The virus mostly affects children. Around 70% of infections are asymptomatic or cause mild symptoms such as headache, fever, and neck stiffness, but it can also invade the nervous system and cause paralysis and, in extreme cases when the person’s breathing muscles are paralysed, it can kill. In some survivors, the nerve damage can cause post-polio syndrome, a disorder in which they may have muscle weakness that deteriorates over time, causing pain and fatigue and leaving them disabled.

There are three wild types of poliovirus (WPV) – type 1, type 2, and type 3. Type 2 was declared eradicated in September 2015, with the last case detected in India in 1999. Type 3 was declared eradicated in October 2019, having last been detected in November 2012. Type 1 remains in Afghanistan and Pakistan.

Vaccine development

There are two types of polio vaccines – an inactivated (killed) polio vaccine (IPV) developed by Dr Jonas Salk and first used in 1955, and a live attenuated (weakened) oral polio vaccine (OPV) developed by Dr Albert Sabin and first used in 1961.

IPV is made from inactivated wild-type poliovirus strains of each type; it is an injectable vaccine and in many countries is given with other routine childhood immunisations such as against diphtheria, tetanus and pertussis.

OPV consists of a mixture of live attenuated poliovirus strains of each of the three serotypes. It is safe and effective, however, the use of OPV in areas with poor water and sanitation can occasionally have an unwanted side effect – the live vaccine-virus shed by vaccinated individuals can in very rare cases mutate and spread in communities that are not fully vaccinated against polio.
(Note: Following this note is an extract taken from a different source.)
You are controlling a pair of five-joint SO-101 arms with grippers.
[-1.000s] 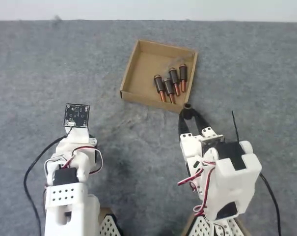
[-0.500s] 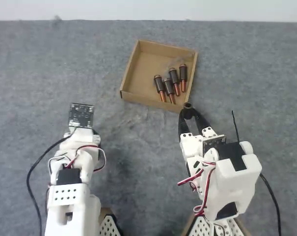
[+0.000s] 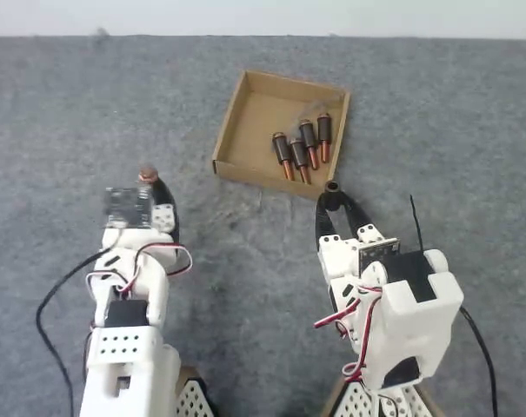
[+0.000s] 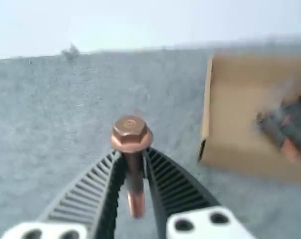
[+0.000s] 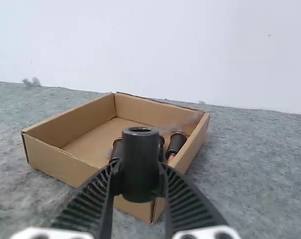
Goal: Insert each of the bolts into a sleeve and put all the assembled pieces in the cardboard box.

The lower the population immunity, the longer the vaccine-derived virus can spread. This version of the virus can sometimes regain its ability to damage the nervous system and lead to paralysis – this is called a circulating vaccine-derived poliovirus (cVDPV).

Although IPV is an effective vaccine and valuable in countries with zero incidence of polio, it is better used as a precaution, since it does not trigger the same immune response as OPV and therefore is not as effective in stopping active poliovirus transmission. OPV induces mucosal immunity in the intestine, the primary site where poliovirus replicates – in this way, the vaccine prevents shedding of the virus into the environment and can limit or stop person-to-person transmission. This is critical in communities with poor water and sanitation, where people are more likely to be exposed to water-borne pathogens.

Thus, although IPV has has recently been introduced into routine immunisation programmes in Gavi supported countries, OPV is still needed in countries where transmission needs to be stopped.

The last mile to eradication

The polio eradication effort was badly hit by the pandemic, but is now regaining ground. One new weapon in the arsenal is a new vaccine – the novel oral polio vaccine (nOPV2) – which has been modified to be more genetically stable than the Sabin strain and less likely to cause cases from vaccine-derived virus.

In November 2020, nOPV2 received a recommendation for use under WHO’s Emergency Use Listing (EUL) procedure to be able to roll it out rapidly. As of June 2022, approximately 370 million doses of nOPV2 have been administered in 20 countries – including Benin, Cameroon, Congo, Djibouti, Egypt, Ethiopia, The Gambia, Guinea-Bissau, Liberia, Mauritania, Mozambique, Niger, Nigeria, Senegal, Sierra Leone, Tajikistan and Uganda.

The high demand for this vaccination, however, is causing a supply constraint that the GPEI is working to ease. The GPEI advises that in situations where there is co-circulation of poliovirus strains, trivalent oral polio vaccine (tOPV) may be the best choice of vaccine.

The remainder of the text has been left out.